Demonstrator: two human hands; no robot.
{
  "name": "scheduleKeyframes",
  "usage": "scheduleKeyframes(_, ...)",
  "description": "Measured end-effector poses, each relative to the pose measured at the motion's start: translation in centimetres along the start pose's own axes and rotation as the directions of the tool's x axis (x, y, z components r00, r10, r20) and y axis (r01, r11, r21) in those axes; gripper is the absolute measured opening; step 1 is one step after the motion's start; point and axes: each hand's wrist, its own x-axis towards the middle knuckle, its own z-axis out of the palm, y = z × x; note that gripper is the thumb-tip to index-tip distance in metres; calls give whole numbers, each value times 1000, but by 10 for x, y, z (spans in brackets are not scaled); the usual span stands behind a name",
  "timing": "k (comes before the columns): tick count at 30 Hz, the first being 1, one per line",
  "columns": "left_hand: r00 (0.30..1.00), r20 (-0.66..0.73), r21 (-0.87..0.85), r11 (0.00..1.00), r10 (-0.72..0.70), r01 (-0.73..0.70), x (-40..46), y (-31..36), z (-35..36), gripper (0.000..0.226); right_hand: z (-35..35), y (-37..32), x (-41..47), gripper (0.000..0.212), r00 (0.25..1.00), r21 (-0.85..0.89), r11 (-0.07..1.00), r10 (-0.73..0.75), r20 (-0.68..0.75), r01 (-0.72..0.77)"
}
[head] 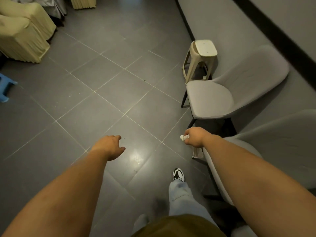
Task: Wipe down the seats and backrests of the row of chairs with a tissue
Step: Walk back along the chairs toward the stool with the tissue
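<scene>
The left hand [109, 147] hangs loose-fingered over the floor [95, 93], holding nothing. The right hand [195, 136] grips the tissue [184, 137], above the near chair [282, 142]. Beyond stands another chair [222, 98], then a stool [201, 53].
</scene>
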Motion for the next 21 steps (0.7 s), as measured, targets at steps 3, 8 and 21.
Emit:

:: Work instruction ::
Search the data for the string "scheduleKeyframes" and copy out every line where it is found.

:: Answer to this problem ::
  "name": "scheduleKeyframes",
  "usage": "scheduleKeyframes(_, ...)",

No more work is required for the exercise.